Herd Immunity: During today’s meeting, it was agreed upon that the first motion design video should be on herd immunity. The video will not necessarily be Covid based, but help to explain what exactly this term means that has been being thrown around in today’s media. Possible collaborations for this video include Myra Kunas, the Interim Lab Director at the MN Dept. of Health, and Joshua Smith, a microbiologist and CEO & Chief Scientist of Premium CBD Labs.

General important reminders for the project include

  • Help to visualize an invisible process
  • How are we a part of this system?
  • Make sure to list all software and tech used to complete each video during the project
  • Remember to upload all files to the museum’s Google drive
  • Weekly meetings with Asia on Tues. @ 11:15am

*Next week starts the process for the first motion design video for the Center for Anthropocene Studies at CMNH*

9/29/20: Research Topics Brainstorming

From October 2020 to April 2021, monthly videos will be created for CAS using motion design effects and software.

Videos should emphasize positive human stewardship and take “cautious productive struggle” into consideration. Videos should also “prompt to action” their viewers and be able to be completed in the home.

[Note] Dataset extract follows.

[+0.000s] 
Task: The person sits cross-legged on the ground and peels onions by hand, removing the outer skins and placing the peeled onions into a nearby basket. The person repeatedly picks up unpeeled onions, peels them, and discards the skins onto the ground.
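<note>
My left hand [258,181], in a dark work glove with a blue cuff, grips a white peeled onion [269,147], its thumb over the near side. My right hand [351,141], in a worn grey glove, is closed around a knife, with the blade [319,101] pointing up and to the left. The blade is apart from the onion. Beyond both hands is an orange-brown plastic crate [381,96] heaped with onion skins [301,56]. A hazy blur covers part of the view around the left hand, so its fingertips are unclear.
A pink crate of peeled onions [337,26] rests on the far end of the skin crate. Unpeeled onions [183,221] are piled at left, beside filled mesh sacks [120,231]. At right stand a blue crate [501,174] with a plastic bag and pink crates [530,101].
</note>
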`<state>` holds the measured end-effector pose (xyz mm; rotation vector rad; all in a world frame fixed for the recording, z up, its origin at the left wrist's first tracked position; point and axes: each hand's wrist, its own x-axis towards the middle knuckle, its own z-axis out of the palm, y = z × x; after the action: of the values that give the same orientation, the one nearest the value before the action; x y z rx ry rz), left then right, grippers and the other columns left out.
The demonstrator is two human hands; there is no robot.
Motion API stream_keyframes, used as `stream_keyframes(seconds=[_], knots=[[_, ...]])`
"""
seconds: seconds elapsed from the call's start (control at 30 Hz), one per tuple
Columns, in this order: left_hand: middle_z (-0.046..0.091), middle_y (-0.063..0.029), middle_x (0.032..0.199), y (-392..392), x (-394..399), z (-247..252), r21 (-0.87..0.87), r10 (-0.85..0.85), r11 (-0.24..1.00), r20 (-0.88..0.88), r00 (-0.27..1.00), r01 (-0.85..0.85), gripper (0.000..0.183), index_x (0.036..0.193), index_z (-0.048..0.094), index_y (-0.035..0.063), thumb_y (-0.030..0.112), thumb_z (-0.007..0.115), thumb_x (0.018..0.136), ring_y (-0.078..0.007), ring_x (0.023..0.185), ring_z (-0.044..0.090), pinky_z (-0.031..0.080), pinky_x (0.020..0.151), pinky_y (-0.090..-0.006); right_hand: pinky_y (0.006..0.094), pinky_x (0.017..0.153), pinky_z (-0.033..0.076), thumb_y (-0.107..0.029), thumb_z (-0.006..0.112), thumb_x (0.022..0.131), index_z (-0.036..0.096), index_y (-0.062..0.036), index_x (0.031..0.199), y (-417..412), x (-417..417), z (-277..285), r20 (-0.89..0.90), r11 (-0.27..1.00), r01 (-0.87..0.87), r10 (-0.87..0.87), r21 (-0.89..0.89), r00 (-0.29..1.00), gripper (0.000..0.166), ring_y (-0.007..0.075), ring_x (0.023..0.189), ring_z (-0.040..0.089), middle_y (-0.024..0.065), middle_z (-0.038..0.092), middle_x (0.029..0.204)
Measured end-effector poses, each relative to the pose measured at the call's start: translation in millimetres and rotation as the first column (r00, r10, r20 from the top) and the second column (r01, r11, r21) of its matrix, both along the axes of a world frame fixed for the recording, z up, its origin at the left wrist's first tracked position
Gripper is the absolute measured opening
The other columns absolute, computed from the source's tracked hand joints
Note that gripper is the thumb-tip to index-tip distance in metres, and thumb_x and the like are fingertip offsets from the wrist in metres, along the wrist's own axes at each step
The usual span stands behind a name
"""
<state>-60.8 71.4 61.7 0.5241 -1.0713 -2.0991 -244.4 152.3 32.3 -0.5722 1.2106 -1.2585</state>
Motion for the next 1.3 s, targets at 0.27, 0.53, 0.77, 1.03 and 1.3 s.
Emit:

Potential Anthropocene Topics:

  1. Palm Oil: The depletion of rainforests due to palm oil plantations. It will include all of the products that contain palm oil. The activity could include teaching people how to tell if there household items contain palm oil.
  2. Fast Fashion: The negative affects of shopping multiple times a year to stay “in fasion”. How the fashion industry is the second most polluting industry, only second to oil and gas; also the human rights violations for the production of cheap clothing. The activity could help people identify the source of their clothing, or how to identify clothing with low environmental impact.
  3. Makeup: The unregulated makeup industry, and how that affects you. The activity can involve going to the pharmacist run EWG that rates the toxicity of makeup brands and items.
  4. Deforestation and Pandemics: An explanation of how deforestation can lead to future pandemics. The activity can involve forest certified materials.
  5. Herd Immunity: I’ve seen a lot of things in the news recently that makes it look like a lot of people don’t quite understand what herd immunity is. This would simply be an explanation of how it works.
  6. Predator Declines: How Predators are actually good for ecosystems and foodchains. For example, how sharks keep fish colonies healthy.
  7. Ocean Acidification
  8. Single Use Plastic/ Micro plastic: An explanation on the life cycle of single use plastic. The activity could be to identify all of the single use plastic in your house, or how much single use plastic you use in a week. How much of that plastic could be replaced with multiple use items. How does plastic pollution affect me?
  9. Natural Resource Depletion/ Overconsumption
  10. Water Crisis
  11. Meat and Climate Change: How meat processing contributes to climate change. How much meat do you eat in a week? A month?